The Future of Language Learning Technology

Humans generate a cornucopia of language content. Can machines help make it useful to language learners?

Mark Sanford
11 min readAug 18, 2020
Image by Jill Wellington from Pixabay

Making quality language learning content is hard. Duolingo, which is perhaps the most prolific creator of language learning content, says that just creating a quality curriculum with 2000 sentences can take a team up to nine months. And that’s just to cover half of what they consider to be a Common European Framework of Reference for Languages A1 level course, which essentially means “rank beginner”. (1) At Verbal Earth, when creating our flagship Mandarin Travel product, we found the development of content is considerably more challenging than the development of the software systems to deliver that content.

Why is creating language learning content so hard? A good course will need to teach the vocabulary and sentence structures a learner is most likely to need first. It will need to introduce vocabulary gradually, both to reuse previously introduced vocabulary to reinforce the learning of that vocabulary, and avoid “cognitive overload” in learners by introducing too much unfamiliar vocabulary at once.

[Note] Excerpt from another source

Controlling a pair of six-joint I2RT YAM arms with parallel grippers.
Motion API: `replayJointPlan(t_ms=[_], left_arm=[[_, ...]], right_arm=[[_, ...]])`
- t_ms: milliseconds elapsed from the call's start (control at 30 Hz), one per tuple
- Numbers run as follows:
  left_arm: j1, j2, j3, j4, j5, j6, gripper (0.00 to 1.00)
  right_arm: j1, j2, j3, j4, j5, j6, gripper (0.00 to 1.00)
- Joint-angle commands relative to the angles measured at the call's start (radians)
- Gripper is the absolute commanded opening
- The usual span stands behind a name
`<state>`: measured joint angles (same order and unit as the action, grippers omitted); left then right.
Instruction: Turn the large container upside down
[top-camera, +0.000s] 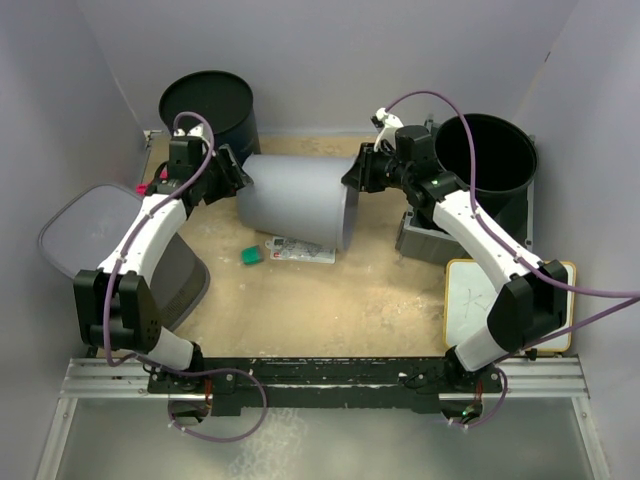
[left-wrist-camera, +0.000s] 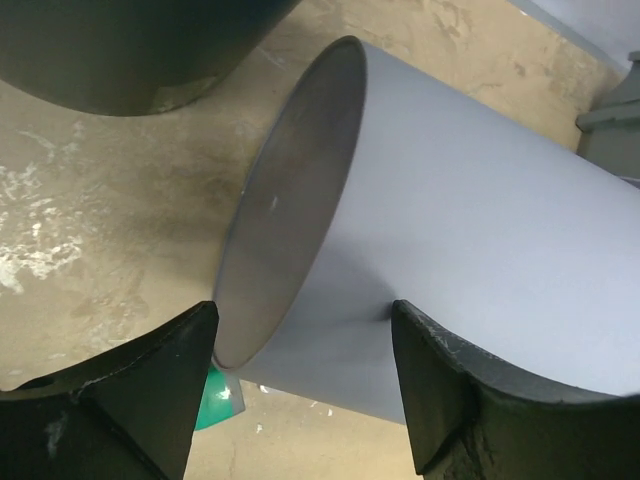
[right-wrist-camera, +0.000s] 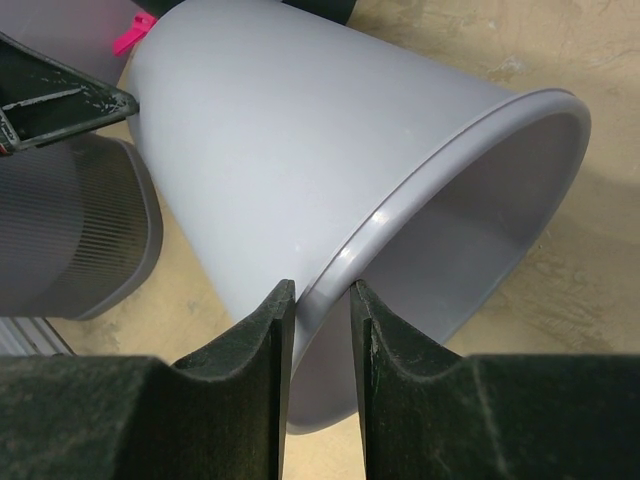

Course developers need to imagine scenarios in which a learner will be using the language, and invent sentences that give a learner the language micro-skills to use in those scenarios, all the while hoping they are not missing some key concepts.

“Good language classes will give the beginner comprehensible input that the outside world will supply only very reluctantly.” — Stephen Krashen

Software can assist with this challenging process. It can give feedback on how quickly a curriculum introduces new vocabulary, and how well it does at reinforcing previously introduced vocabulary under a spaced repetition inspired metric, or other criteria. At Verbal Earth, all of our lesson sequences were continually evaluated on many metrics during development, allowing them to be refined before being put into production. Duolingo uses tools to make sure not too much vocabulary is being introduced in a lesson, and that its used in a sufficient number of sentences. These tools can make for a better product, but it is still a very laborious process for content creators.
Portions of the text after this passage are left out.